Autor: Aseel Al-Shwaheen, Alaa A.A. Aljabali, Ghada Alomari, Mazhar Al Zoubi, Walhan Alshaer, Bahaa Al-Trad, Murtaza M. Tambuwala
Jazyk: angličtina
Rok vydání: 2022
Předmět:
Zdroj: Heliyon, Vol 8, Iss 9, Pp e10358- (2022)
Druh dokumentu: article
ISSN: 2405-8440
DOI: 10.1016/j.heliyon.2022.e10358
Popis: Background: This study aims to address the effects of gold nanoparticles (AuNPs) on diabetic myopathy in streptozotocin (STZ)-induced diabetic rats. Materials and methods: Adult male rats were separated into three groups (n = 15): non-diabetic control (ND), diabetic (D), and diabetic treated with AuNPs (2.5 mg/kg, D + AuNPs) intraperitoneally for 4 weeks. A single injection of 50 mg/kg STZ was used to induce diabetes. Results: Treatment with AuNPs lowered blood glucose levels. Skeletal muscle mRNA expression of two muscle-specific E3 ubiquitin-ligases enzymes, F-box-only protein 32 (FBXO32) and muscle RING-finger protein-1 (MuRF1) were upregulated in the D group. Diabetic rats showed significant increases in the skeletal muscle expression levels of plasminogen activator inhibitor-1 (PAI-1), tumor necrosis factor-α (TNF-α), transforming growth factor-β1 (TGF-β1), and a decrease in glucose transporter 4 (GLUT4) expression.
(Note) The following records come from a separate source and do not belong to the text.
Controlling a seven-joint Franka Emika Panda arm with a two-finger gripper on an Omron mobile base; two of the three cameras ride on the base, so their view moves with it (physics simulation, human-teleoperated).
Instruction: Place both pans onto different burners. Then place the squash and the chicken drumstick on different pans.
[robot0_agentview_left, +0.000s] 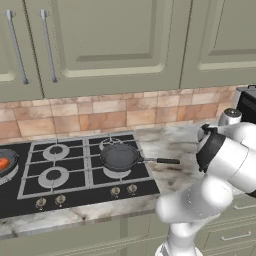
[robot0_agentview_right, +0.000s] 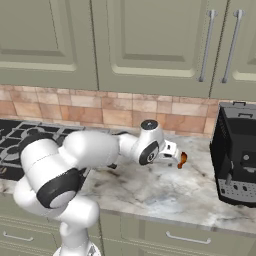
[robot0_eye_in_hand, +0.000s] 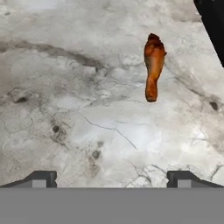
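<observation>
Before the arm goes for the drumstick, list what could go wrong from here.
1. The chicken drumstick lies off-centre, up and right of the open gripper; a straight descent would likely close on bare counter.
2. It lies close to the black appliance; reaching over may bump it.
3. The squash already fills one pan at the cooktop's far left; the drumstick must go in the empty pan, whose handle overhangs the counter and may get knocked.
</observation>
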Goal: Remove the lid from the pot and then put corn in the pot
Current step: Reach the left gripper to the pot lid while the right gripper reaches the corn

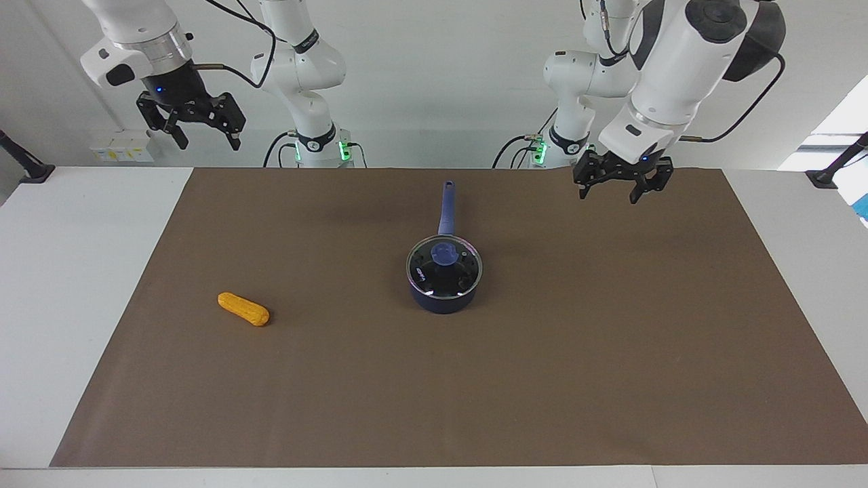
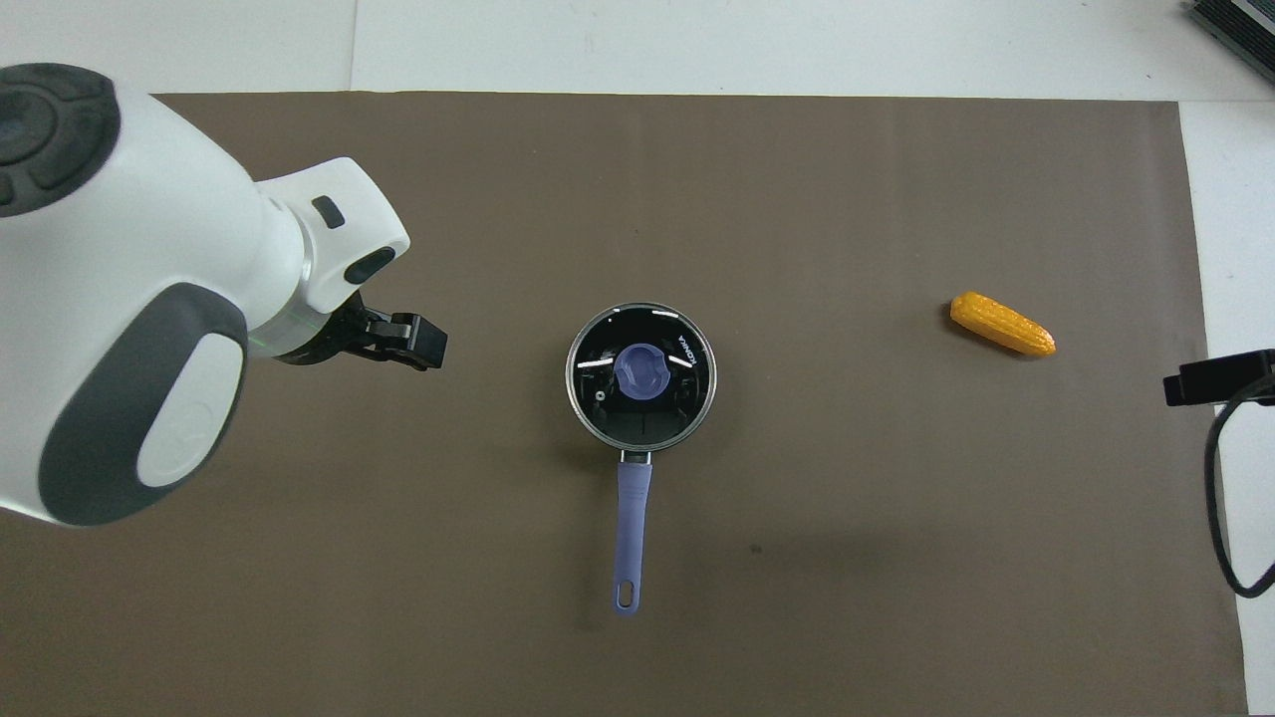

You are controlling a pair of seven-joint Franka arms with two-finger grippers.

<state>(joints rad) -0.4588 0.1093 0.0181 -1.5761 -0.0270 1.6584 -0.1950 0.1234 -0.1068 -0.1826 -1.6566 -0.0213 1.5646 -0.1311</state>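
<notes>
The dark blue pot stands in the middle of the brown mat, its long handle pointing toward the robots. The glass lid with its blue knob rests on the pot. The corn lies on the mat toward the right arm's end and also shows in the overhead view. My left gripper is open and empty, up in the air over the mat toward the left arm's end, apart from the pot. My right gripper is open and empty, held high over the table's right-arm end.
The brown mat covers most of the white table. The left arm's white wrist hides part of the mat in the overhead view. A cable hangs by the right gripper.
</notes>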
Superoxide dismutase (SOD) activity decreased and malondialdehyde (MDA) level increased in skeletal muscles of D group. Compared to the D group, expression levels of FBXO32, MuRF1, PAI-1 TNF-α, and TGF-β1 were decreased in the D + AuNPs group, and mRNA of GLUT4 increased. Furthermore, in D + AuNPs group, skeletal muscle MDA levels decreased while SOD activity increased. Conclusion: In experimental models, AuNPs can ameliorate muscle atrophy by reducing hyperglycemia, inflammation, and oxidative stress, and by suppressing the ubiquitin-proteasome proteolytic process.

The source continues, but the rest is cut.